Exercise: From the line containing "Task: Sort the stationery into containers" down to the line containing "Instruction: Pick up" in the records below, reproduce every line exactly, ends included, and omit all others.

Dataset records:
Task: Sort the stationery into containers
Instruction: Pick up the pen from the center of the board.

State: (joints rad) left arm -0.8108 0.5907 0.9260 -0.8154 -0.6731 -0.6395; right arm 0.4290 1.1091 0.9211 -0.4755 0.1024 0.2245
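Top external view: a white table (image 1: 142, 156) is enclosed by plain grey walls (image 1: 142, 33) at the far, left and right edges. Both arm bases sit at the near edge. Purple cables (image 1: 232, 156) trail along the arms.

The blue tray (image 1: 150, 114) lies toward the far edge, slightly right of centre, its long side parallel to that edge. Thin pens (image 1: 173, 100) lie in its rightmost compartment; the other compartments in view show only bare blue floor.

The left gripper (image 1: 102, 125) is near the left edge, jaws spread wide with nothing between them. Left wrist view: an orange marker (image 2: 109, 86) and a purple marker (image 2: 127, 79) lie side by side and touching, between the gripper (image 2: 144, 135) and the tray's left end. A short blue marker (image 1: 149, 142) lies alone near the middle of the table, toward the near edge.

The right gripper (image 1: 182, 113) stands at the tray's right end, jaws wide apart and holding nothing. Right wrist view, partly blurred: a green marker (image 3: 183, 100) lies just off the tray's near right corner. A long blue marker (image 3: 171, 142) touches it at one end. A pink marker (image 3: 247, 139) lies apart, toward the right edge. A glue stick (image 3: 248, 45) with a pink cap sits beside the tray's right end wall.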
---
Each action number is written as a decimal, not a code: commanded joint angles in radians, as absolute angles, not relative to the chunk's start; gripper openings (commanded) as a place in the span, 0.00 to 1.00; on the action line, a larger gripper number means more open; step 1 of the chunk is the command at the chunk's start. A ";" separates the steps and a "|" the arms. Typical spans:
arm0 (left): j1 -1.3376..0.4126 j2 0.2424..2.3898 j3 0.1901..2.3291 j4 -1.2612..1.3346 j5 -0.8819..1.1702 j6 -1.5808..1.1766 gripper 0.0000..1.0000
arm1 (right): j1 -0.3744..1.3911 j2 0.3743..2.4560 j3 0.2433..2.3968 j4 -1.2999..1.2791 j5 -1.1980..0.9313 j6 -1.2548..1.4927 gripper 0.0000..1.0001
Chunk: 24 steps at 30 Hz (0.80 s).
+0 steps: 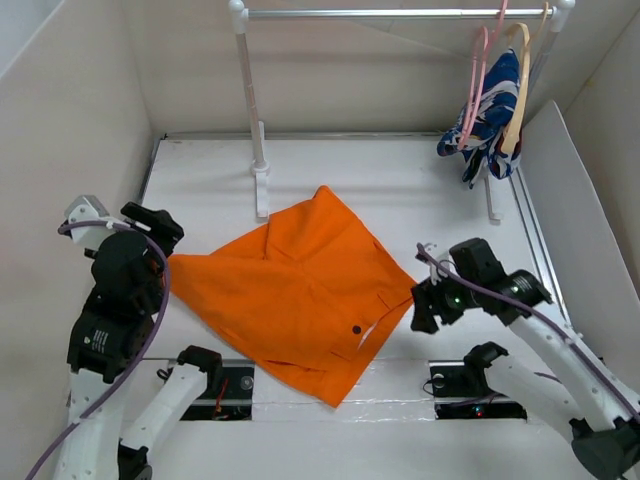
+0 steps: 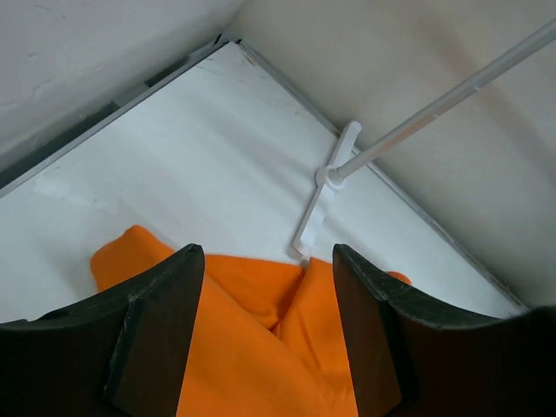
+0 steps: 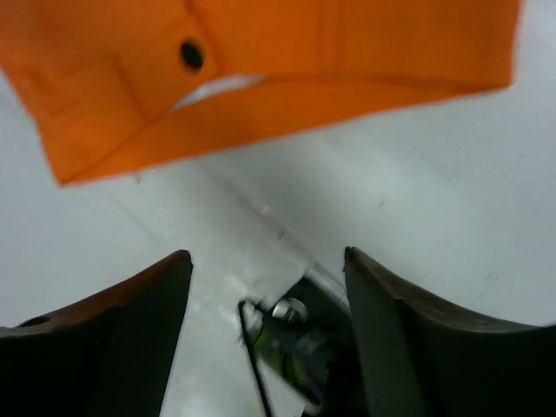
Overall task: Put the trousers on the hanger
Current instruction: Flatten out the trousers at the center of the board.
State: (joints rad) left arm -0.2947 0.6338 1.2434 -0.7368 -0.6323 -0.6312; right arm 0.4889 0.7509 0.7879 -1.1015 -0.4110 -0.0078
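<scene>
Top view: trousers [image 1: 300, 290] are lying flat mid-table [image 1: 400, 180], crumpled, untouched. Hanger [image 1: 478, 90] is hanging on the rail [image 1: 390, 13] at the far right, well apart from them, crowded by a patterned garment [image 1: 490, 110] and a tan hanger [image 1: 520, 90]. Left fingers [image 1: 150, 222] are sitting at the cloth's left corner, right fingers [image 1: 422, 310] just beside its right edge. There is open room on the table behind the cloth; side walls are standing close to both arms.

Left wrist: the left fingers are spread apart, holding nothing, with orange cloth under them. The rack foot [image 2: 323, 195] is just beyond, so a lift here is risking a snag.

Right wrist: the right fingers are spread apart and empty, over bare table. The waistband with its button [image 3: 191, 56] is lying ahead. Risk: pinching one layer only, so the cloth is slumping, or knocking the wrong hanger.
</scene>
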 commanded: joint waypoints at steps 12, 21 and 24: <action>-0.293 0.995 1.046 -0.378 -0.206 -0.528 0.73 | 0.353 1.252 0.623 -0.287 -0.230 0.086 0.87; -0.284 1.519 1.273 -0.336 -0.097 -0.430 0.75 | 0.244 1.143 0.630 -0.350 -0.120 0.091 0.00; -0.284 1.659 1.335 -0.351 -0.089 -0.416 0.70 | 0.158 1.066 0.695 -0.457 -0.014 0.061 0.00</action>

Final answer:
Task: Sort the stationery into containers
Instruction: Pick up the pen from the center of the board.

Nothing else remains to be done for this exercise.